There were a couple reasons for the much improved performance and you can catch them just after the jump.
1.) Back-Line Interventions: When your team allows five goals through three games the guiding reasons for it tend to be a lack of communication and poor shape. Both of those factors were at play in the Revs' first three games and it was clear that changes need to be made.
Partly due to injury and happenstance, Heaps sent out a back-four of Chris Tierney, Jose Goncalves, Andrew Farrell, and Darrius Barnes this past weekend. The quartet offered cohesion that had been missing in recent weeks and the aforementioned issues quickly became a forethought.
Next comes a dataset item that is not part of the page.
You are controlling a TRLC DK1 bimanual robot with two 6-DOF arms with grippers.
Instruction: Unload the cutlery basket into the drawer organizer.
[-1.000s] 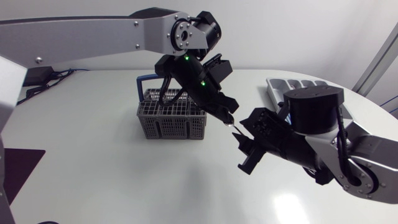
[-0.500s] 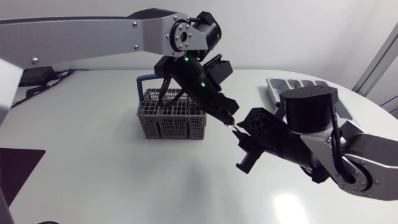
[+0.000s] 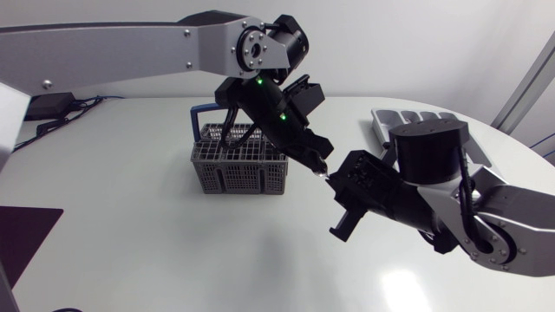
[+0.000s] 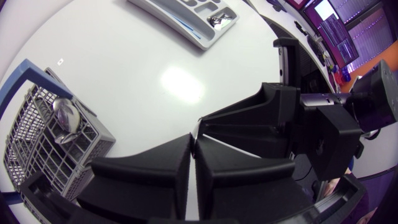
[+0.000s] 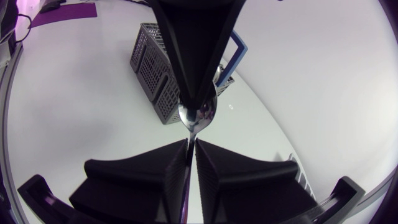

They stymied Wondolowski, Matias Perez Garcia, and Innocent Emeghara and allowed Bobby Shuttleworth's afternoon to be far easier. The below image shows exactly why all of that was accomplished.
The triangles read as follows: orange indicates recoveries, purple reads as clearances, and green means tackles. While there is a cluster of them in and around the penalty area, the back-four managed to counter the Earthquakes' surges in places on the field that limited damage.
In prior weeks, the Revs were forced into a lot of emergency defending in which people like Goncalves and Farrell were dependent on their athleticism to put out fires. However, this past weekend those events largely vanished and the Revs were able to make defensive confrontations in far safer areas.
2.) Midfield Swarms: As crucial as the back-four was in limiting the Earthquakes' attacks, the team's midfield triumvirate was just as important. Lee Nguyen, Daigo Kobayashi, and Scott Caldwell played San Jose's midfield trio of J.J. Koval, Jean-Baptiste Pierazzi, and Garcia off the field. Aside from talent and athleticism, the Revs' midfield gave San Jose's no chance to breathe and swarmed them as soon as they got the ball.
This high-pressure style resulted in many occasions where San Jose's midfield was either forced into bad passes, was dispossessed, or just flat out made a bad play. In turn, that led to plenty of times of where the ball was loose in the center of the park and it was anybody's to claim.
The above image shows all of the recoveries made by Caldwell, Nguyen, and Kobayashi. They simply were all over San Jose and more often than not got the ball back for New England.
By making the most of these types of opportunities the Revs were able to spark their patented counter-attacks and relieve defensive pressure. Simply a masterclass performance by the Revs' midfield, which deserves many plaudits for their defensive play.